The preparation of financial statements in conformity with U.S. generally accepted accounting principles requires management to make estimates and assumptions that affect the amounts reported in the financial statements and the accompanying notes. Actual results could differ from these estimates.

 

3. Contributions

Effective April 1, 2004, the Plan’s allowable pretax contributions by means of regular payroll deductions increased from 20% to up to 30% of a participant’s total compensation subject to limitations prescribed by the Internal Revenue Code. After-tax contributions are not allowed. Media General, Inc. (the Company) matches 100% of contributions up to 4% of a participant’s total pay. Participants may rollover account balances from a prior employer’s qualified retirement plan or “conduit” IRA that holds only prior qualified plan balances. Participant contributions are invested in accordance with Plan terms directed by participants in the fifteen investment options mentioned in Note 1. Company matching contributions are initially invested in Company stock, subject to transfer provisions discussed in the following paragraph.

 

4


MG Advantage 401(k) Plan

Notes to Financial Statements (continued)

 

3. Contributions (continued)

The Plan also includes, among other things, a loan feature (see Note 7). Under specified guidelines, a participant may request the trustee to transfer a portion of the participant’s balance in other funds into a loan account for disbursement as a loan to the participant. Repayment of principal and interest is generally made by payroll deduction and the loans are fully secured by the participant’s account balance.

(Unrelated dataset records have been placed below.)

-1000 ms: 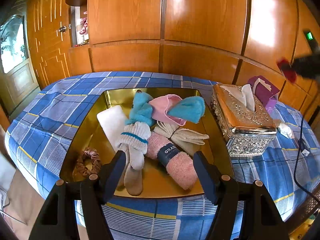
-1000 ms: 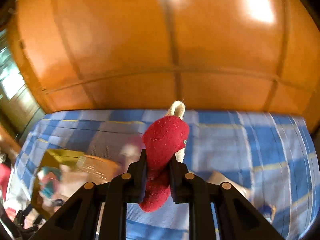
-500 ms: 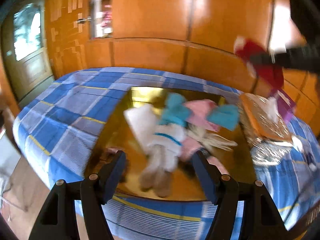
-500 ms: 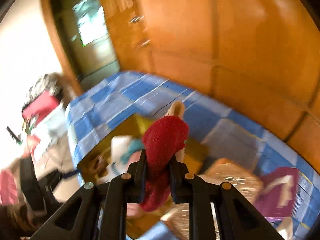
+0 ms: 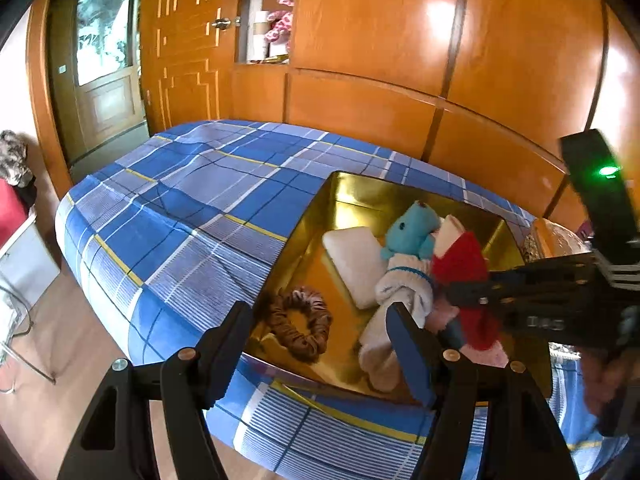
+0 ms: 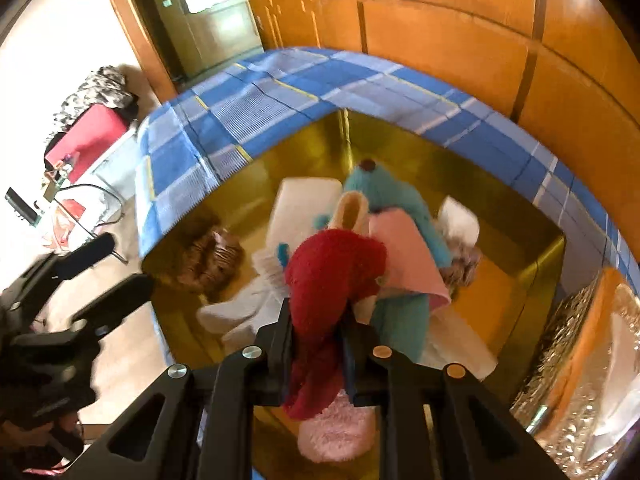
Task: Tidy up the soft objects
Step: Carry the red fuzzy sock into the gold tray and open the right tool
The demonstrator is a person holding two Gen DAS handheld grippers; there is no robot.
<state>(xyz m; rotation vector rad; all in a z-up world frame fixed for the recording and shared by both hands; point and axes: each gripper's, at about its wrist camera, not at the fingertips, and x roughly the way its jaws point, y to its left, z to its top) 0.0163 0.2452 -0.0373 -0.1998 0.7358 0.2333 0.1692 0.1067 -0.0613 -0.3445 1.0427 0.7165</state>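
While hanging over the gold tray (image 6: 516,280) on the bed (image 5: 192,208), right gripper (image 6: 316,344) jaws easing apart around red sock (image 6: 332,276), presumably to drop it among the gathered soft things. Left gripper (image 5: 320,344) parked half open, empty, near brown scrunchie (image 5: 298,322).

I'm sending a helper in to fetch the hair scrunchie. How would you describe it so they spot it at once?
On the blue plaid bed sits a shiny gold tray. Look in its near left corner, beside the white pad. The scrunchie is a ruffled brown ring lying alone, apart from the heap of socks.
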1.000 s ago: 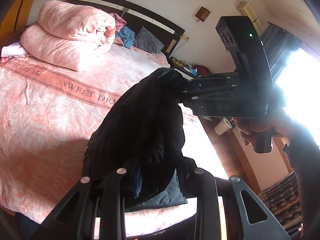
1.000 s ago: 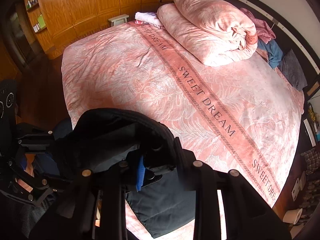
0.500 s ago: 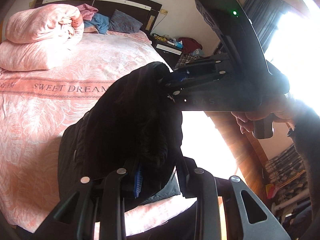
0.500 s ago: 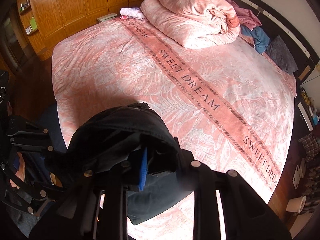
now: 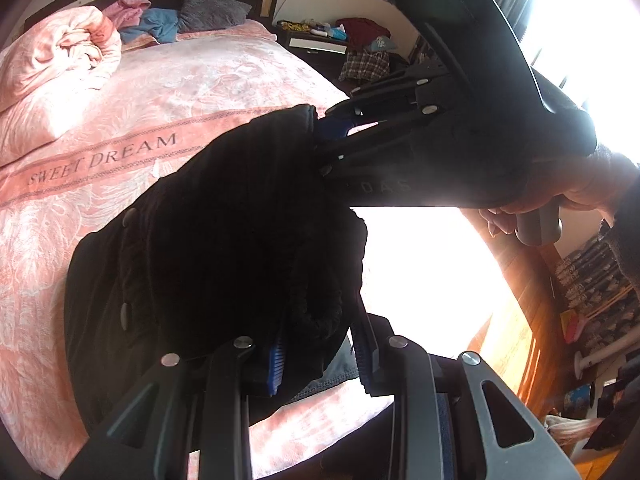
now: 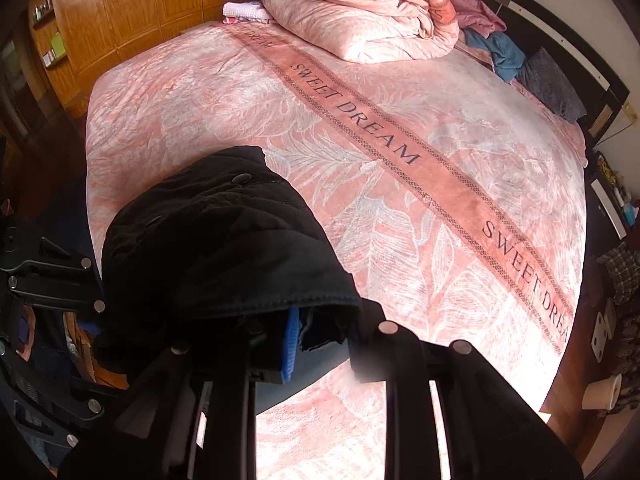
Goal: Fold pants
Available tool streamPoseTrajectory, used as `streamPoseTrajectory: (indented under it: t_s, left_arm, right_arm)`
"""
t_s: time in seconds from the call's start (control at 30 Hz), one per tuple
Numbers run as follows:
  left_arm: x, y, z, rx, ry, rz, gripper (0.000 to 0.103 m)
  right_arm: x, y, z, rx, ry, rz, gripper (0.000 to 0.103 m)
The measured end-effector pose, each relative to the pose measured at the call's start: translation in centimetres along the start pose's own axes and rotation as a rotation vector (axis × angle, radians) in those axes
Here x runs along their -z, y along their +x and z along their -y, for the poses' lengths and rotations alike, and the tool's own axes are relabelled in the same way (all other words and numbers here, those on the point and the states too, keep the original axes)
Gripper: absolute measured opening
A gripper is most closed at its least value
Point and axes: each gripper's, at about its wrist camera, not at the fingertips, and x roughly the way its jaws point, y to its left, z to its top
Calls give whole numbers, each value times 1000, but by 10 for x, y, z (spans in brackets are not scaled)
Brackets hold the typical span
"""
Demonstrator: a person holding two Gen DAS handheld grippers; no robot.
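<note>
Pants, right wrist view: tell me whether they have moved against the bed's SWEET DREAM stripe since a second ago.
Yes. The pants now reach further up the bed, closer to the stripe.

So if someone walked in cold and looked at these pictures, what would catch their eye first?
First, the bunched black pants, held up just above the near part of the bed by both grippers: the left gripper and the right gripper each have their jaws shut on the cloth. Next, the pink bedspread with its SWEET DREAM band running across it. Last, the rolled pink duvet piled near the headboard.
</note>
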Motion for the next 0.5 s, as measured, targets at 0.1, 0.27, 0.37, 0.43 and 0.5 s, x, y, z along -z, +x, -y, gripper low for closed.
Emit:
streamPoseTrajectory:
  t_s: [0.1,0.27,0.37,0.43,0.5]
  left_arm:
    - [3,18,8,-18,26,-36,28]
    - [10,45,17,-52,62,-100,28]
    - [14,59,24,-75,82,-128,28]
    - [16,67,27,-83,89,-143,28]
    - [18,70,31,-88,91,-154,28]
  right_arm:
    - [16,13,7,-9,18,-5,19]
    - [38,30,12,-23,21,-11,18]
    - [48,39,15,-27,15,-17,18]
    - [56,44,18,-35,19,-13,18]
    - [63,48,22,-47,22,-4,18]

Participants may change their investment elections directly with Fidelity at any time. Participants over age 55 may also transfer 100% of the market value of their account among all fund options. Participants under age 55 may transfer 100% of the market value of their account among all fund options, except from the Media General Common Stock Fund, at any time. These participant transfers from the Media General Common Stock Fund are limited to 25% of the participant’s fund balance once a quarter to any of the other funds.

 

4. Eligibility, Vesting, Withdrawals, and Terminations

Any employee who has completed 45 days of service and is at least 18 years old shall be eligible to participate in the Plan as of the first day of the month following meeting these eligibility requirements. In the event of termination of employment or withdrawal from the Plan, participants receive the total value of their account either directly or by rollover to another qualified account. The vesting provisions of the Plan provide for immediate 100% vesting of the value of Company pretax matching contributions.

The Company has established the Plan with the intention that it will continue. The Company has the right at any time to terminate the Plan. Should the Plan be terminated, the value of the participants’ accounts would be distributed to the participants in a manner consistent with the Summary Plan Document.

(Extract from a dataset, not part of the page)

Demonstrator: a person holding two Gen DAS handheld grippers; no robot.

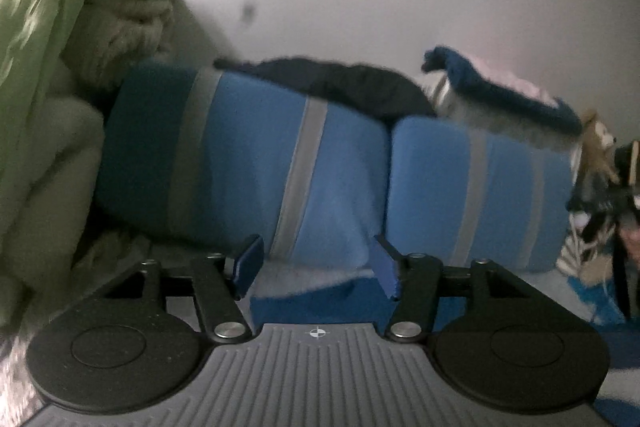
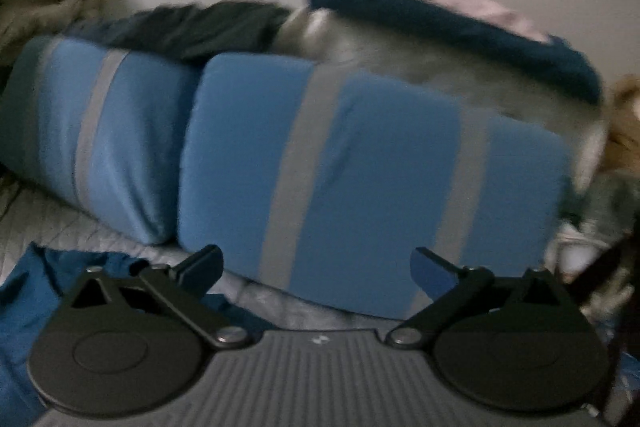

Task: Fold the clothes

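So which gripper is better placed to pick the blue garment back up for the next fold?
Probably the left gripper: its open jaws sit directly over the blue garment. The right gripper, also open, faces the striped pillows, with the garment off to its left.

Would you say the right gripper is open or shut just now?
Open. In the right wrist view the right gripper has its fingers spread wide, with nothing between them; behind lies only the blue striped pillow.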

The above descriptions are provided for informational purposes. Readers should refer to the most recently updated Summary Plan Document for more complete information on Plan provisions.

 

5. Income Taxes

The Internal Revenue Service ruled on February 27, 2003 that the Plan qualifies under Section 401(a) of the Internal Revenue Code (IRC) as of January 1, 2002, and, therefore, the related trust is not subject to tax under present income tax law. Employee contributions qualify as “cash or deferred” contributions under Section 401(k) of the IRC. Once qualified, the Plan is required to operate in conformity with the IRC to maintain its qualification. The Company believes the Plan continues to qualify under the IRC and the related trust is tax exempt.

 

6. Investments

Investments representing five percent or more of the Plan’s net assets at December 31, 2005 and 2004 consisted of the following:

 

     2005    2004

Name and Title

   Cost    Market Value    Cost    Market Value

Media General, Inc. Common Stock Fund

   $ 69,557,729    $ 87,284,784    $ 65,866,449    $ 113,138,526

Fidelity Managed Income Portfolio Fund

     21,412,396      21,412,396      21,217,483      21,217,483

Fidelity Fund

     30,117,692      31,635,214      33,640,806      33,193,084

Fidelity Freedom 2010

     14,768,885      15,830,520      14,261,625      14,967,138

Fidelity Growth Company

     15,004,936      19,197,482      13,107,241      15,379,219

Fidelity Freedom 2020

     11,220,399      12,758,788      —        —  

 

5


At December 31, 2004, the market value of the Fidelity Freedom 2020 Fund did not exceed five percent of the Plan’s net assets.

MG Advantage 401(k) Plan

Notes to Financial Statements (continued)

 

6. Investments (continued)

The Plan’s investments (depreciated) appreciated in fair value during 2005 and 2004 as follows:

 

Name and Title

   2005     2004  

Media General, Inc. Common Stock Fund

   $ (23,611,997 )   $ (126,456 )

Fidelity Fund

     1,961,847       2,012,031  

Fidelity Growth Company

     2,237,034       1,572,846  

Fidelity OTC Portfolio

     455,515       311,769  

Fidelity Diversified International

     1,230,240       925,071  

Fidelity Freedom Income

     31,147       52,491  

Fidelity Freedom 2000

     14,657       28,987  

Fidelity Freedom 2010

     466,497       632,887  

Fidelity Freedom 2020

     624,004       629,595  

Fidelity Freedom 2030

     561,921       571,837  

Fidelity Freedom 2040

     218,285       207,078  

Fidelity International Bond

     (38,082 )     (16,872 )

Lord Abbett Small Company Value

     (694,298 )     —    

Spartan US Equity Index

     15,562       —    

Dreyfus Small Company Value

     384,011       949,330  
                
   $ (16,143,657 )   $ 7,750,594  
                

 

7. Loans to Participants

The Plan has a loan feature available to all Plan participants. Loans are made from the participant’s account, reducing the investment balance and creating a receivable in the Loan Fund. Loans are secured by the participant’s vested account balance. Loans to terminated participants and loans in default are treated as distributions to the participant. Loans are generally repaid through payroll deduction including principal and interest. The principal portion reduces the receivable from participants and both principal and interest are transferred to the participant’s investment account as repayments are received.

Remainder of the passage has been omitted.